March 27, 2008: The mother and father of a three year old boy, who was shot and killed while playing near his home, weeps outside the morgue of a hospital in Sadr city. Fighting continued for a third day between Sadr militias in Sadr city and Basra. Photo: Joao Silva

This initial study raised more questions than answers. Subsequent studies each addressed a different question: how were domestic journalists in New York City faring psychologically after 9/11?2 Was it psychologically helpful or harmful for journalists to be embedded with the military during the Iraq War?3 Could one predict, based on cognitive constructs, which journalism students would chose the foreign correspondent career track?4

Another avenue of research pursued was to investigate the emotional health of local journalists working in dangerous places. UNESCO commissioned a study of Mexican journalists.5 Studies of Kenyan6 and Iranian7 journalists were also subsequently completed. Notwithstanding the disparate cultural backgrounds of these journalists, a consistent finding emerged. PTSD, depression, and substance abuse were significantly more likely to occur in journalists who had been traumatized.
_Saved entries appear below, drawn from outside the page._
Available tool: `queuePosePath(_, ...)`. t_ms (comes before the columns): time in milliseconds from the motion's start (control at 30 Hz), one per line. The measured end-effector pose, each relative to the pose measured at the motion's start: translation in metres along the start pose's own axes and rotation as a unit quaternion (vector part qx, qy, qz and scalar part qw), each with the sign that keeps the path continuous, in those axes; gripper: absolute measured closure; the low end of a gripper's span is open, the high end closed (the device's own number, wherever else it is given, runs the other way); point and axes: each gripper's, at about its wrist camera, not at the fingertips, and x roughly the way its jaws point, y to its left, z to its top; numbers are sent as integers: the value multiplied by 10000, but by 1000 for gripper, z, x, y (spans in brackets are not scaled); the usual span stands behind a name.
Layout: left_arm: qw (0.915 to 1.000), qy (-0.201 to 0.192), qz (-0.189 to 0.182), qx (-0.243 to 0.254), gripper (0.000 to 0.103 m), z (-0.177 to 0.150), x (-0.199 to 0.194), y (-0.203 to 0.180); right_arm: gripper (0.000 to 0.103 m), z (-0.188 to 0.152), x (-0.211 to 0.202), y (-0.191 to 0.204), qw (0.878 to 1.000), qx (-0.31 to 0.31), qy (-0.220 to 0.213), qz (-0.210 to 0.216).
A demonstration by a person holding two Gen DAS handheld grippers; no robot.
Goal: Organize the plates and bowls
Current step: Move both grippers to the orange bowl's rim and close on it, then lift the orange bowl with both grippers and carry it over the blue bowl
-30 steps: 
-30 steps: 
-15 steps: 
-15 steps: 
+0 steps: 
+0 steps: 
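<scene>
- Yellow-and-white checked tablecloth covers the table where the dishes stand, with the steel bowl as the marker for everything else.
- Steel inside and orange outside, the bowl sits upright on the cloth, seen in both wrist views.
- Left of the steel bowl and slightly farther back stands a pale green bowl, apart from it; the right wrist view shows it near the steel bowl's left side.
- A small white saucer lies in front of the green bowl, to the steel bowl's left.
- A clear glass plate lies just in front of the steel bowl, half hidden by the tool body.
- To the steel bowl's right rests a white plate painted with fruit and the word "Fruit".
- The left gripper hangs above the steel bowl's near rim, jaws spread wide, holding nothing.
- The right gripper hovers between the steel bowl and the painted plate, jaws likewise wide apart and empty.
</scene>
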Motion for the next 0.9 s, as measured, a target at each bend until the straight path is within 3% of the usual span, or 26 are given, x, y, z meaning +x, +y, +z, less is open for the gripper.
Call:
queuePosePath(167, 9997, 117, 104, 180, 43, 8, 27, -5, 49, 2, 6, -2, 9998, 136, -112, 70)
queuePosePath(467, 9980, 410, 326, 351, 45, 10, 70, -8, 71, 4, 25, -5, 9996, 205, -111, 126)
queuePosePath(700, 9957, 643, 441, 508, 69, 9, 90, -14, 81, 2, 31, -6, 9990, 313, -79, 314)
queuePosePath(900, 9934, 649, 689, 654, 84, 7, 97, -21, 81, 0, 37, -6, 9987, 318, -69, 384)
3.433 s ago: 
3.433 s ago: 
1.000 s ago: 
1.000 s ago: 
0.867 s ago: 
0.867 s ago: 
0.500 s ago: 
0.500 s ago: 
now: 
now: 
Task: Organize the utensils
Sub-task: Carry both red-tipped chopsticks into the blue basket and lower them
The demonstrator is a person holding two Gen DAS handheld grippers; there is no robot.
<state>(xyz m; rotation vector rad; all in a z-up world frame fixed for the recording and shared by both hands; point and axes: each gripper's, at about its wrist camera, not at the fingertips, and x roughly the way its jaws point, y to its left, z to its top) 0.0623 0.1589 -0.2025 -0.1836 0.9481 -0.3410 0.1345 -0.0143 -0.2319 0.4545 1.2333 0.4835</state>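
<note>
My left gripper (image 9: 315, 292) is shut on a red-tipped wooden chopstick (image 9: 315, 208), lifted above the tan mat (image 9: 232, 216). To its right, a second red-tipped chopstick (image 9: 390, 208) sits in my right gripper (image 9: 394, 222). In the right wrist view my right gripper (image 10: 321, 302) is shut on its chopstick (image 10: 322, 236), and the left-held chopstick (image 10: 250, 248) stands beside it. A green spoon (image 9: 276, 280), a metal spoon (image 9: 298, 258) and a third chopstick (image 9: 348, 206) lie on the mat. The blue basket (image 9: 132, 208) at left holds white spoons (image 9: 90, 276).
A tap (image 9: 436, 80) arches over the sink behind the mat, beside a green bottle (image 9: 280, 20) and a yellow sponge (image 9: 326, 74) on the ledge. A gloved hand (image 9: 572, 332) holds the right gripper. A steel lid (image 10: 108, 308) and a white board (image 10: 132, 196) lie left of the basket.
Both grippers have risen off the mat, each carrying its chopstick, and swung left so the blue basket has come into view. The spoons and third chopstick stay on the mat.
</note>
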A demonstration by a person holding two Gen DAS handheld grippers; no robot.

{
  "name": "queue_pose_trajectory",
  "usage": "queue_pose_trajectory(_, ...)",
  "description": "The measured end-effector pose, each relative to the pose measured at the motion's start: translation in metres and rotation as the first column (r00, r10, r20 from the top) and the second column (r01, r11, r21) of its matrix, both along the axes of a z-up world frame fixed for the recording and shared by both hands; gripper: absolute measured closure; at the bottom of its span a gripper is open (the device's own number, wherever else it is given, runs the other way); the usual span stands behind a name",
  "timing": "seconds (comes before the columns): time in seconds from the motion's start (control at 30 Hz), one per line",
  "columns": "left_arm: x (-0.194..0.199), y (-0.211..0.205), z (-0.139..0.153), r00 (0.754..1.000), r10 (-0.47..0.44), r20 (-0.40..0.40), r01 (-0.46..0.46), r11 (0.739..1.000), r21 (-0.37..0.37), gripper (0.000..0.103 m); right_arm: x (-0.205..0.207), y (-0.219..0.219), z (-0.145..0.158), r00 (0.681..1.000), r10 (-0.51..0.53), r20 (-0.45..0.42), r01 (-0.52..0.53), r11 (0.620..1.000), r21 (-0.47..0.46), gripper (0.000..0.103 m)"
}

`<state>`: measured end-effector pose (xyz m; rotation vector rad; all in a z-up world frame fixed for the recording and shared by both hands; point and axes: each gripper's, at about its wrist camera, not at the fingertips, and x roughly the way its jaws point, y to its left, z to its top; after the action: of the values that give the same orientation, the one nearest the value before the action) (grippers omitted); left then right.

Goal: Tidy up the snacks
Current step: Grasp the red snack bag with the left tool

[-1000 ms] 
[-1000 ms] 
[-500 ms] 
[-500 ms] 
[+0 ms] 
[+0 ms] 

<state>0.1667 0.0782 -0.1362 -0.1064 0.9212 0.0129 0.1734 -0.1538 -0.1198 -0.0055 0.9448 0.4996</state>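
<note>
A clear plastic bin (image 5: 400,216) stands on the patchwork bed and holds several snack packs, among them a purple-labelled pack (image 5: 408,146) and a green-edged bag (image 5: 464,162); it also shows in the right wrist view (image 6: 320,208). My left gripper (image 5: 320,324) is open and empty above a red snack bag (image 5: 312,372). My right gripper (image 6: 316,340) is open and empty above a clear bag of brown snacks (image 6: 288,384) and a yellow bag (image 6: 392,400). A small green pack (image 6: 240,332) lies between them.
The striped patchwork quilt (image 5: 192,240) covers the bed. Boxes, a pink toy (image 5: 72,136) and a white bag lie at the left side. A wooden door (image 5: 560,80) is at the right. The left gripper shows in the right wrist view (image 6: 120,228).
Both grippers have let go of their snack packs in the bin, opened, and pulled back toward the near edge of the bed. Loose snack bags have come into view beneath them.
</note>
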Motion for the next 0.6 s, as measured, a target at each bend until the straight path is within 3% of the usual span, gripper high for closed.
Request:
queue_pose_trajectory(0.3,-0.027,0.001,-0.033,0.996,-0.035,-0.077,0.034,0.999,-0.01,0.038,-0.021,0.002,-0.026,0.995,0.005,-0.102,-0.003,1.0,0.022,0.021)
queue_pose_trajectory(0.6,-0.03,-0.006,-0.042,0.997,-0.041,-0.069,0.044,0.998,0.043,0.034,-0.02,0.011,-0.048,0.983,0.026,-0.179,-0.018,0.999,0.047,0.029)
However, unlike in my earlier study which prompted Western news organizations to become more responsive to the emotional health of their journalists and make therapy available to them, no such change occurred outside Canada, the USA, and Europe. Non-western journalists covering news of war, revolution, and corruption are threatened, assaulted, kidnapped, tortured and killed and little or no help is offered to those who survive. For some, the psychological consequences of these stressors are profoundly disabling.

All war journalists are exposed to grave danger, but the degree of exposure is highest amongst the photojournalists. This is inevitable given the nature of their work. You cannot hang back from the fray and get a good photograph. The risks, high to begin with, increase with close proximity to the event. This observation led me to explore, in greater depth, the lives and careers of 12 extraordinary war conflict photographers. The project was supported by the Globe and Mail, Canada’s national newspaper and the series may be found at http://tgam.ca/ShootingWar.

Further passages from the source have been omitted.